Market events mean no time for rest? |
If
history repeats itself or if tradition rules, then the waning days of
summer in finance and markets should be marked by doldrums, inactive markets and dreading Labor Day.
But
once again August has thrown a soft curve ball--with market volatility,
big institutions confronting legal issues, and a band of activist
shareholders causing havoc in boardrooms. Nothing that has caused
market nightmare, but enough to cause a little upheaval in what should
be dull days before mid-September. The Augusts of 2011-12, recall, were
upended by disgusting debates in U.S. Congress about government deficits
and debt.
The
tale of the "Whale" and the $6 billion in trading losses at JPMorgan from 2012, events we thought had faded from everybody's attention, plopped up again when government regulators and
law-enforcement officials decided to place criminal charges against some banks officials for hiding information about the losses and acting in
deceitful ways. The irony is the "Whale" himself, the JPMorgan trader
in London who presided over the disastrous trading positions, is not a target. JPMorgan likely suspected some action
of this kind would occur, but it didn't expect the whole
matter would resurface in late-summer business headlines, forcing the
bank once again to rehash, review and remember the whole dreadful
episode.
William
Ackman, the tenacious shareholder activist whose bold charges
and boardroom moves attract constant media attention, raised his surrender
flag this month with J.C. Penney. Ackman and his Pershing Square Capital fund were
instrumental in implanting Apple-groomed CEO Ron Johnson, who was
supposed refashion JCP into the retail-industry version of Apple-like
merchandising. The Ackman-backed experiment failed miserably, the JCP
CEO resigned, and Ackman became a pariah in that boardroom. He gave up
in August, resigned from (or was shoved off) the board, and resumed his
shareholder fights elsewhere--at Herbalife.

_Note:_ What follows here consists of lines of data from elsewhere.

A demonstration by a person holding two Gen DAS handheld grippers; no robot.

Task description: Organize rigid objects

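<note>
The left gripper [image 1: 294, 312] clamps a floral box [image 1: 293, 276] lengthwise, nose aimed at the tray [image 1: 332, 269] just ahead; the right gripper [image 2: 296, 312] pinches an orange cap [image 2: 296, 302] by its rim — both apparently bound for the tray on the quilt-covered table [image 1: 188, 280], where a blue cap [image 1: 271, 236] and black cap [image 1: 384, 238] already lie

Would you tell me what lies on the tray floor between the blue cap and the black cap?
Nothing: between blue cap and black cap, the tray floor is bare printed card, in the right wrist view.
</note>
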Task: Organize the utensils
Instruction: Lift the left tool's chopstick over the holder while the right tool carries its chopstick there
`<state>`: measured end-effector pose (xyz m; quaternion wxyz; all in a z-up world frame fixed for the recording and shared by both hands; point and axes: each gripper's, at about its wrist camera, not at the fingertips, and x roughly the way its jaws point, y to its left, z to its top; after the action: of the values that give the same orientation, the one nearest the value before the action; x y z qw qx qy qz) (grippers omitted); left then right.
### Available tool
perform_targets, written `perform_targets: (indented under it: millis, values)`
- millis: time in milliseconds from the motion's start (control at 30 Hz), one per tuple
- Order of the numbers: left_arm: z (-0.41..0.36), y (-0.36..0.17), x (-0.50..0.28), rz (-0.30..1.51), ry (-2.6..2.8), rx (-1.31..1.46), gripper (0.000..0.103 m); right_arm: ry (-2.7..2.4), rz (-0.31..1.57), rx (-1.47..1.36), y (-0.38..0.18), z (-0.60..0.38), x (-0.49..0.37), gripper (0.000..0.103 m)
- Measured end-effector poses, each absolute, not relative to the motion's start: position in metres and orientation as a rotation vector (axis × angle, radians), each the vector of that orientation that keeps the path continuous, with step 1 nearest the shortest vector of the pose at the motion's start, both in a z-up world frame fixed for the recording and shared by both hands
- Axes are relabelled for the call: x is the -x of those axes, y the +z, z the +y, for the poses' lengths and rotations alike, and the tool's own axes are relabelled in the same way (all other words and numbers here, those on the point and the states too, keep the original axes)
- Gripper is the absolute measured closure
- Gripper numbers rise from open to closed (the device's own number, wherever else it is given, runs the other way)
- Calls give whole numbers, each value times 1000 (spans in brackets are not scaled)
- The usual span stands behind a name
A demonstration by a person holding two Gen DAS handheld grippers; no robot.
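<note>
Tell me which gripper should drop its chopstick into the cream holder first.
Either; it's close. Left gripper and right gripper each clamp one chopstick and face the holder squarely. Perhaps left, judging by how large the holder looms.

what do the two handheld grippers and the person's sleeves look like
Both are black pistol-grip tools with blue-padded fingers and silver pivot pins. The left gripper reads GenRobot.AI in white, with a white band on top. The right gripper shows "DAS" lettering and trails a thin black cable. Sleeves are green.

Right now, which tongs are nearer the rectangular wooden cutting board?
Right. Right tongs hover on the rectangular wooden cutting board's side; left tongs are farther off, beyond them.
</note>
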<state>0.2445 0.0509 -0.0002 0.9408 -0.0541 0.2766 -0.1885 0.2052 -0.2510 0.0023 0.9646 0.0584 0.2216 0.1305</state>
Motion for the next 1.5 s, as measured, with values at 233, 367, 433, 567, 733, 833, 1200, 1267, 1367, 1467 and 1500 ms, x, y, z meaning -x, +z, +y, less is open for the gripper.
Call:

Ackman has charged that company (Herbalife) in running a Ponzi
scheme in selling its product, and various sides have taken up the debate: Is Herbalife a legitimate company, a reasonable growth investment? Or is it administering a fraudulent marketing scheme? The skirmish continues.
Commodity
activities have plagued big banks Goldman Sachs and JPMorgan this
summer, and unexplained volatility is not the reason. Business
reporters (first at the New York Times) discovered questionable practices by Goldman in aluminum
markets, where Goldman receives fees for warehousing aluminum before final
sales to end-users. Goldman is alleged to conduct a practice of
delaying the transport of aluminum by transferring it from warehouse
bin to bin for no apparent reason except to prolong fee collection.
The wreckage of mortgages and assembling mortgage securities won't go away for many top banks. This summer, Bank of America, still being knocked over for acquiring Countrywide in the midst of the crisis, is wrestling with legal accusations and possible settlements--in the tens and hundreds of millions.
Elsewhere,
regulators accused JPMorgan for deceptive pricing behavior in West
Coast electricity markets. Energy regulators accused the bank of unfair
mark-ups in electricity prices in related trading activity. JPMorgan
and regulators agreed to a settlement, but the entire episode was enough
to spur the bank to move quickly, reorganize and rethink its commodities-trading
business. It opted to withdraw from physical-commodities businesses--businesses
it had inherited from Bear Stearns.
After a remarkable first-seven months run, equity
markets have begun to rumble and shudder, mostly because market-moving investors prefer to pay much attention to hidden messages coming from the Federal Reserve.
Every hint that the Fed plans to stop purchasing bonds that will keep
interest rates low leads to gyrations in stock markets. That's the way
the markets move these days.
And while it was transforming itself into a model citizen for regulators, JPMorgan was pummeled once again when the SEC announced it was investigating the bank for nepotism, hiring sons and daughters of well-connected Chinese executives and government officials. No doubt senior bankers in CEO Jamie Dimon's circle are puzzled about a finance-industry practice that has taken place since, well, stock-market traders consummated transactions around a tree in downtown, 19th-century Manhattan.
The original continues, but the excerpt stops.